Grammar: They all begin with THE

Since I'm swamped with work and last minute book release stuff, so this will be a short grammar goof column.

First of all, thank you to ByronStar for the title of this column.

The English language has some interesting spellings that trip up those learning English as a second, third or fifth language because the way it sounds is not always the way it's written. For example: THEIR, PIERCE, NEIGHBOR, etc. The common factor is the combination of IE and EI.

The rule I learned was I before E, except after C. Well, in the case of NEIGHBOR, there is no C and yet it's spelled EI and not IE. There are words in the English language that are peculiar in spelling, but that you will just have to memorize. It's that simple. That brings us to today's requested grammar goof, how to tell when to use THEIR, THEY'RE and THERE. It would seem to be logical and quite easy to figure out, but these three words, also called homonyms because they sound the same and are spelled differently and have different meanings.
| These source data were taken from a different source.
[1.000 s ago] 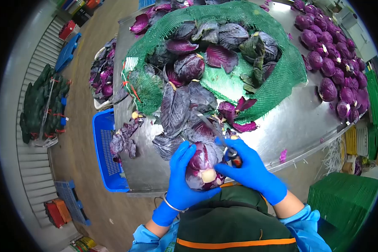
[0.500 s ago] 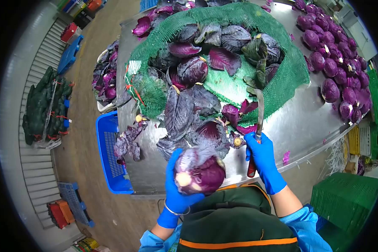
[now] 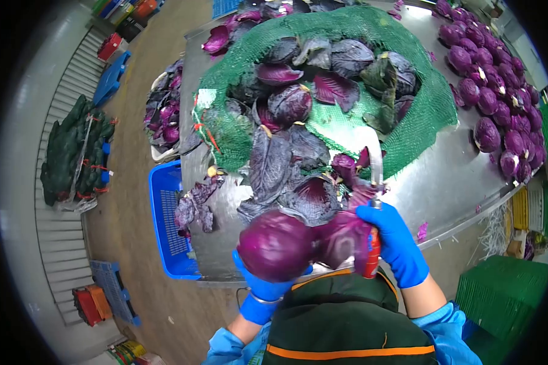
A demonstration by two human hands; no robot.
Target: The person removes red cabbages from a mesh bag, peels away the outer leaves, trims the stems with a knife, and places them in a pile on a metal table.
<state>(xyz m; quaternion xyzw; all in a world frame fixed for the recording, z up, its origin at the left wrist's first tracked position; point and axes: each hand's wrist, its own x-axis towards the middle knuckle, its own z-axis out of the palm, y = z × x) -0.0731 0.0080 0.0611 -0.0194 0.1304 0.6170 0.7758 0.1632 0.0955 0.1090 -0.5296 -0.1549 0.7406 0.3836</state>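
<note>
A purple cabbage [image 3: 276, 246] rests in my blue-gloved left hand [image 3: 265, 287], which holds it from below over the table's near edge. My blue-gloved right hand [image 3: 391, 234] is closed round the red handle of a curved knife [image 3: 374, 159], its blade pointing away from me. Between the hands, a loose purple leaf [image 3: 344, 238] stretches from the cabbage to the knife hand, partly blurred. Beyond them, dark outer leaves [image 3: 273, 165] lie on the steel table, and an untrimmed cabbage [image 3: 290, 103] sits among leaves in the open green mesh bag [image 3: 429, 112].
Many trimmed cabbages [image 3: 486, 134] are piled at the right of the table [image 3: 463, 176]. At the left edge are a blue basket [image 3: 164, 237] and a white container [image 3: 162, 153] full of leaves. Green stacked crates [image 3: 499, 292] stand at the lower right.
The cabbage has turned, so its smooth side shows instead of its cut stem. An outer leaf now extends off it toward my right hand, which has moved slightly nearer my body with the knife.
</note>
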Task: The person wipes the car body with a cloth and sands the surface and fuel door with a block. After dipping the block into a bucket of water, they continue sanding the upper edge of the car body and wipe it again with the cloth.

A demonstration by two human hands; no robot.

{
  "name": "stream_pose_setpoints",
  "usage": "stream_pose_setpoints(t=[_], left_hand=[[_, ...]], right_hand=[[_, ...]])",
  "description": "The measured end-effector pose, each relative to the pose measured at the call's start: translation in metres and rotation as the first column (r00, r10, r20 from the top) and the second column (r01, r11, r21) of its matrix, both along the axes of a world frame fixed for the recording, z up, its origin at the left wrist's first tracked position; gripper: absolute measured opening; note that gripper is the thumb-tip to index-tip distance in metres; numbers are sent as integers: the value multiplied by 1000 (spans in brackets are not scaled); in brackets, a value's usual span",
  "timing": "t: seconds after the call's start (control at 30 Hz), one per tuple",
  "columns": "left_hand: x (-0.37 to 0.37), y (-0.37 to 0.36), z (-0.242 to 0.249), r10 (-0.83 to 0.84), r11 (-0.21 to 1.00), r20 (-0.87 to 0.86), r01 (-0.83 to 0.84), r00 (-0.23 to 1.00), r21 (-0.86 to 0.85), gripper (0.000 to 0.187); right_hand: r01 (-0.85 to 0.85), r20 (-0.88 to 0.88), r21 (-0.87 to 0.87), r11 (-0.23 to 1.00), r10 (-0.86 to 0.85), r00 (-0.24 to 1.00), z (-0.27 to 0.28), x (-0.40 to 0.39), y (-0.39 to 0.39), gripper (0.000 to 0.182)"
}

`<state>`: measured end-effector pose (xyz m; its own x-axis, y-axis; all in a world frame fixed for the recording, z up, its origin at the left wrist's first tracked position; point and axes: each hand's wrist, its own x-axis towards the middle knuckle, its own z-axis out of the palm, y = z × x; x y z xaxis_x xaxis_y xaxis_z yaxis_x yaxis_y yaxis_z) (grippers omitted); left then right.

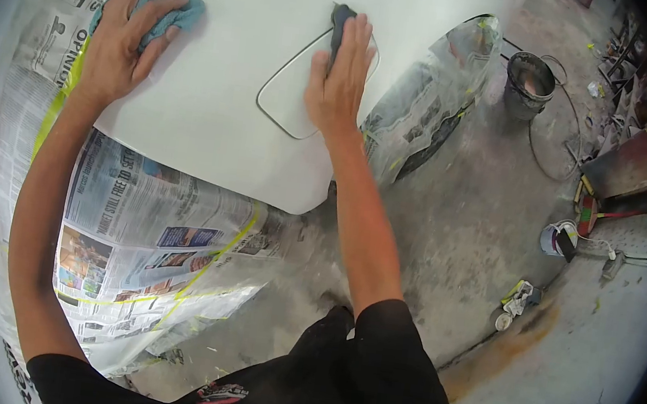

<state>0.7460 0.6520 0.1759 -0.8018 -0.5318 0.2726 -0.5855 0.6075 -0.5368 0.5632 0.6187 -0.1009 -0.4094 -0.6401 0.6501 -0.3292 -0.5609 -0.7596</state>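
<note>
A white car body panel [220, 60] fills the upper middle, with the outline of a fuel flap [284, 92] in it. At its upper left edge my left hand [127, 41] is closed round a crumpled blue-green cloth [181, 16], pressed on the surface. Over the flap, my right hand [342, 79] holds a dark block [339, 25] under its fingers and thumb, flat against the panel. Part of the block is hidden by the fingers. Newspaper [130, 194] and yellow-green tape [225, 250] border the panel below and on the left.
A wheel area covered in newspaper and plastic [435, 82] lies right of the panel. On the concrete floor stand a dark bucket [529, 83] beside a looped hose, a white tub [557, 239] and small cans [503, 321]. Clutter lines the right wall.
</note>
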Motion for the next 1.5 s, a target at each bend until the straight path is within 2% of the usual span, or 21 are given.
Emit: stream_pose_setpoints(t=[0.03,0.07,0.13,0.23,0.33,0.37,0.5,0.6,0.63,0.73,0.83,0.93,0.97,1.1,1.2,1.3,1.4,1.43,1.5], left_hand=[[0,0,1,-9,1000,11,9,1000,-12,36],[1,1,1,3,1000,5,-3,1000,6,36],[4,-1,1,21,999,-16,-21,1000,28,37],[3,-1,0,-1,1000,-16,1,1000,-12,36],[5,-2,-1,-10,1000,-46,9,999,-13,36],[5,-2,-1,-13,1000,-50,13,999,-14,36],[7,-1,-4,-20,1000,-79,20,997,-5,35],[7,-3,-1,-32,999,-82,30,996,-27,34],[9,-2,-3,-29,999,-79,27,996,-27,34],[13,-2,-3,-3,1000,-67,5,998,17,39],[12,-1,-2,-5,1000,-67,5,998,12,38],[16,-4,-3,-17,1000,-71,18,997,11,37],[16,-3,-5,-12,1000,-72,13,997,14,37],[13,-3,-1,-16,1000,-65,15,998,-6,36],[10,-3,-4,-51,998,-77,48,996,-37,33],[12,-3,-4,-37,999,-86,36,996,-16,34],[11,-3,-5,-37,999,-109,36,993,-7,33],[10,-2,-5,-43,999,-121,42,992,-14,31],[10,-2,-3,-65,997,-95,61,993,-42,31]], right_hand=[[-5,43,-27,1000,7,999,9,2,-2,58],[-159,136,-26,987,161,977,9,-4,6,56],[-444,299,-77,893,446,844,4,-27,32,52],[-330,526,13,944,274,805,11,-47,63,48],[1,388,172,985,-68,919,8,-45,42,48],[7,378,138,990,-59,924,12,-36,31,48],[119,128,217,969,-149,981,16,28,5,51],[138,8,379,915,-153,988,18,28,18,55],[115,71,285,952,-140,988,22,29,10,55],[50,81,130,990,-61,995,26,20,2,53],[110,-118,243,964,-83,990,-1,4,18,52],[91,-55,204,975,-82,995,18,10,4,52],[100,-67,131,986,-91,994,28,15,2,53],[46,-121,215,976,-20,992,13,18,27,52],[-132,-65,344,930,164,984,12,13,59,50],[-89,211,84,992,70,975,16,6,44,50],[-47,112,104,994,35,993,26,16,15,51],[68,19,118,991,-70,997,30,30,14,52],[73,-52,121,990,-67,996,29,30,20,54]])
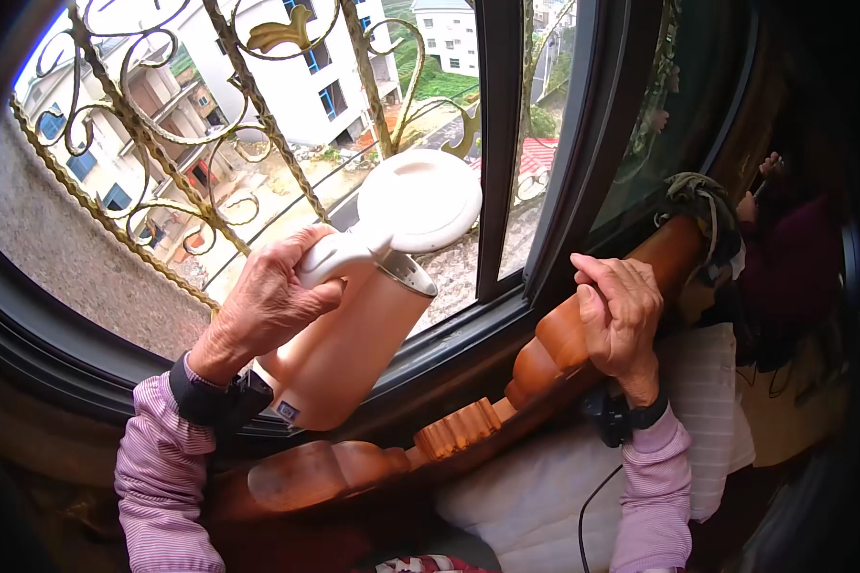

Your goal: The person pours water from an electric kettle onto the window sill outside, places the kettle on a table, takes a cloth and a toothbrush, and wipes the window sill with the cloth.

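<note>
A pale pink kettle [354, 344] with its white lid [420, 201] raised is tilted at the window opening. My left hand [282, 286] is wrapped round its white handle, and the steel rim of the kettle shows under the lid. Over the carved wooden rail [564, 336], to the right of the kettle, my right hand [621, 310] is held with fingers loosely extended and nothing in them. Each wrist wears a black strap.
Twisted metal window bars [248, 95] stand beyond the kettle. A dark window frame [506, 143] rises between the hands. White bedding [545, 497] lies below the rail, and cloths [702, 205] hang at its right end. Another person's hand [747, 205] shows at the far right.
</note>
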`<move>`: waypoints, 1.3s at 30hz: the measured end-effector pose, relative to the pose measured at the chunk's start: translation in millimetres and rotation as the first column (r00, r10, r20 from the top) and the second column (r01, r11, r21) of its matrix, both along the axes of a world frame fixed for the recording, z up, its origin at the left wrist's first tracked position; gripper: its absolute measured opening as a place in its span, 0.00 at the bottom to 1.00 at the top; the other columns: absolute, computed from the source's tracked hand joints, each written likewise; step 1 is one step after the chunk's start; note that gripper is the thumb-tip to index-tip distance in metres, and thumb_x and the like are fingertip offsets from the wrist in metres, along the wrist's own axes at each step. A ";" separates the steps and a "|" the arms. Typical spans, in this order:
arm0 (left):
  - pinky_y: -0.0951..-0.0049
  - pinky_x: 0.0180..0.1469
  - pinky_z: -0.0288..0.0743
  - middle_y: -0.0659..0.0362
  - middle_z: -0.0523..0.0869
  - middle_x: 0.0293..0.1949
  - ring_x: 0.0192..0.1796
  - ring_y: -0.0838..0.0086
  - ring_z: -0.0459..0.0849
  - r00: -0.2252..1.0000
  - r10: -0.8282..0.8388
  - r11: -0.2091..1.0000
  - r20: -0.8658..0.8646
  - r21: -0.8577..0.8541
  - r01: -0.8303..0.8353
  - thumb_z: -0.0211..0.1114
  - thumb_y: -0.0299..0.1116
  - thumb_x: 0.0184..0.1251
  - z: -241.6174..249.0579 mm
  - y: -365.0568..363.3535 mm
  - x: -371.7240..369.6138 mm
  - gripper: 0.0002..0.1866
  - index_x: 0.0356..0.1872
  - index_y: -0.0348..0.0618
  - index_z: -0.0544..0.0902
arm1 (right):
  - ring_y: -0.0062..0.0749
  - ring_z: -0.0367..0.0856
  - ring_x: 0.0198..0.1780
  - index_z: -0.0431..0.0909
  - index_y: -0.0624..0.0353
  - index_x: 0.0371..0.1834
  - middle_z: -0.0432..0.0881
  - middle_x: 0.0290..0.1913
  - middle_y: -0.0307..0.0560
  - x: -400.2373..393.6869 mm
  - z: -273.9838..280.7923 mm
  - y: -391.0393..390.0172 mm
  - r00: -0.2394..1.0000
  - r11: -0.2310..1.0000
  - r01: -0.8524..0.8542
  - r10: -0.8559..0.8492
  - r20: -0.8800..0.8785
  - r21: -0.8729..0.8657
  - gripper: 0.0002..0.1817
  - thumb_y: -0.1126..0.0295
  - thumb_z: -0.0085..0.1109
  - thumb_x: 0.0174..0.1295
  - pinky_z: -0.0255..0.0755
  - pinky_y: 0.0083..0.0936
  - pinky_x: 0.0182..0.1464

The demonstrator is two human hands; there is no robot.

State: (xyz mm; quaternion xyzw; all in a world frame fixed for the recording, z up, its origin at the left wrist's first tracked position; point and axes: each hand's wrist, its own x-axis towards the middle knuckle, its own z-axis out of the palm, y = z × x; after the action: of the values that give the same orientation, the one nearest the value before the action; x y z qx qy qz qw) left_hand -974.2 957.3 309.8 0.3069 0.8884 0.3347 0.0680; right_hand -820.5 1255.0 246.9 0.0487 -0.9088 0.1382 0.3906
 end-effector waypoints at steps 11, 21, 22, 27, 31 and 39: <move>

Still, these three words are often mixed up.

To begin with, they all begin with THE. That at least helps with spelling THEIR, since the clue makes it obvious whether I goes before E or vice versa. It's the latter.

THEIR is a possessive pronoun and therefore used to denote ownership.

It is THEIR turn, not yours.
Get out of THEIR way.

THEY'RE is a pronoun and a verb connected by an apostrophe to denote a contraction of two words: THEY ARE. Remember what I said about losing contraction privileges if you cannot use the contracted form of pronoun and verb properly; you must spell out both words: THEY ARE.

Why should I let them have THEIR turn when THEY'RE not sharing?
THEY'RE in my way. I'm not in THEIR way.

THERE is a designation of place.

It's over THERE.
I want to go THERE.

THERE can also be a verb, adverb or noun according to Merriam-Webster's dictionary. Unless you're typing very fast and aren't paying attention to what you're doing, there is really no reason to mix up these three words, and that is where most grammar goofs come from, not taking enough time to think what goes on the page.

THERE is no reason to mistake THEIR intentions when THEY'RE not taking the time to do it right. I was always taught that it is a waste of time -- mine and yours -- not to do things right the first time.

Grammar doesn't have to be difficult or take a lot of time if you slow down to cruising speed when writing anything. The more often you do it right, the less often you'll make simple grammar goofs.